INPUT DATA
⁂
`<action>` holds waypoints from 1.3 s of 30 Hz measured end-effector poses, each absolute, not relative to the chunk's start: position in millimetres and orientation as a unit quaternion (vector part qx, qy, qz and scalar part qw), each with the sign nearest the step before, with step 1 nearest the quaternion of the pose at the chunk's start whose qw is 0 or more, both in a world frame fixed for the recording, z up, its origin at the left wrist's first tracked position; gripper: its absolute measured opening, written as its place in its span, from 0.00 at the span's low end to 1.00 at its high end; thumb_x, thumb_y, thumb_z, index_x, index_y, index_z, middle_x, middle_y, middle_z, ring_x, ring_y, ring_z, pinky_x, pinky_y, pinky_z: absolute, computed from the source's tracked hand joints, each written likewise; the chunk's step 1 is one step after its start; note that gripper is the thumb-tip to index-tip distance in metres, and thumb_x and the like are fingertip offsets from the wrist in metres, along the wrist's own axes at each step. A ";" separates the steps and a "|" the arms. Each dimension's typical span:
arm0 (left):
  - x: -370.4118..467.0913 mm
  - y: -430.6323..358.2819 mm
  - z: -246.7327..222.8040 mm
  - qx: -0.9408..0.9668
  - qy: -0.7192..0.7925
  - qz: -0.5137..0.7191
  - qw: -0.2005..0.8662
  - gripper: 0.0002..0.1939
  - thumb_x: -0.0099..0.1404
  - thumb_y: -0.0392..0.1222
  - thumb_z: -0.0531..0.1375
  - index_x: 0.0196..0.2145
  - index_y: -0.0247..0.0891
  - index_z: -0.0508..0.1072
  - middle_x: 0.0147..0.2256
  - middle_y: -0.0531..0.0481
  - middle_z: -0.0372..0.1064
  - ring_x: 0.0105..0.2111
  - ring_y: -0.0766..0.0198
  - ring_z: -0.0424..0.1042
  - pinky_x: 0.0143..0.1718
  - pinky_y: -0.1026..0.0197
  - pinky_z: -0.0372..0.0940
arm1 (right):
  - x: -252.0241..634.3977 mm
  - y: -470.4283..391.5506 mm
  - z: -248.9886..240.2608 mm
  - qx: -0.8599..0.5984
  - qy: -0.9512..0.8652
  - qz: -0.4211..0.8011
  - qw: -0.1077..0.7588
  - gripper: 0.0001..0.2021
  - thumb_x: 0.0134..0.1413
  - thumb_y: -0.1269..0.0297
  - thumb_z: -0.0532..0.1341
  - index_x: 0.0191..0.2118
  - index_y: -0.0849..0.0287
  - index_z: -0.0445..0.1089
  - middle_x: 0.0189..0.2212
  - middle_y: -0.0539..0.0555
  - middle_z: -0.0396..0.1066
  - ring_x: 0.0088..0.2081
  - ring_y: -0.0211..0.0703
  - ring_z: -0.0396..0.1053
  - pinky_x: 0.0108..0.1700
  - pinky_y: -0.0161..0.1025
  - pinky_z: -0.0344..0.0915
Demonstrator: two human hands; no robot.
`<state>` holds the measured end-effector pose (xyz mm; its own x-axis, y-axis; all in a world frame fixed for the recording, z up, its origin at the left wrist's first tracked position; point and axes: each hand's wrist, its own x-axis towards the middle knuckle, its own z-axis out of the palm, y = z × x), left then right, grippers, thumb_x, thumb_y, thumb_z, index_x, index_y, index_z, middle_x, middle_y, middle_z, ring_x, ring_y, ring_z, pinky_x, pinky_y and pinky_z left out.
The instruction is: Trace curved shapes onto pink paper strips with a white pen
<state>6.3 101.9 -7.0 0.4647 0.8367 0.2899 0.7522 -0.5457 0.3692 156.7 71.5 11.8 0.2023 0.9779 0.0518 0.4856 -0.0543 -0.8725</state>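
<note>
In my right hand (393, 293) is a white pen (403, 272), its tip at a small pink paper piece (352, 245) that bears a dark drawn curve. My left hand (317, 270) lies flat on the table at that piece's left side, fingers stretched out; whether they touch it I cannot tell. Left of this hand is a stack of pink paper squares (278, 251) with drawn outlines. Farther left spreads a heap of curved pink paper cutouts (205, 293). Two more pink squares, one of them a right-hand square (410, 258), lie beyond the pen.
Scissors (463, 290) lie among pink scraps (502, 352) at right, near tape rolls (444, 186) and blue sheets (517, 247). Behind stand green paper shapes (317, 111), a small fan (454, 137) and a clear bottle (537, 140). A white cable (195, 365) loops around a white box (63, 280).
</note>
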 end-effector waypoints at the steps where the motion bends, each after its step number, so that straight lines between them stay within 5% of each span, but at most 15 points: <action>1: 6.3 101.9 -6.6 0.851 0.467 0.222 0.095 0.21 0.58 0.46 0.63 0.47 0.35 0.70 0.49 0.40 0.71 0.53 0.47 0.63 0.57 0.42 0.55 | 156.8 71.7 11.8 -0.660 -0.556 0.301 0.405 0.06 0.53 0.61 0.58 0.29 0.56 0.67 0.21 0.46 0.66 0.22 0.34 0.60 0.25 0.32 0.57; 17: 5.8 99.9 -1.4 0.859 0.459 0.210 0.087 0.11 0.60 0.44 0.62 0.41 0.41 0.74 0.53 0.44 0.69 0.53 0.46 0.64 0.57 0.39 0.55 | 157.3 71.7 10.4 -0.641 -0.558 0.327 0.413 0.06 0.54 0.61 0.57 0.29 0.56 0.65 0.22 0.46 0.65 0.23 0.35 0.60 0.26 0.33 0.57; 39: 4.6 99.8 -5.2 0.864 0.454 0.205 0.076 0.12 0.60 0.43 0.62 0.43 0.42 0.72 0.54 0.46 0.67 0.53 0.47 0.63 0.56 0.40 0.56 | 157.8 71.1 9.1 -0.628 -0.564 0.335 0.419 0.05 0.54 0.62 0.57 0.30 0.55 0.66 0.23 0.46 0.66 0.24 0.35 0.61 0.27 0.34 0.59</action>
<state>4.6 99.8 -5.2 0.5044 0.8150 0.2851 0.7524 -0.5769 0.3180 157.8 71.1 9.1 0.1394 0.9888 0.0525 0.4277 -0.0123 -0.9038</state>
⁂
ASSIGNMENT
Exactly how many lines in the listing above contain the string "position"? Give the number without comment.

TASK OUTPUT
2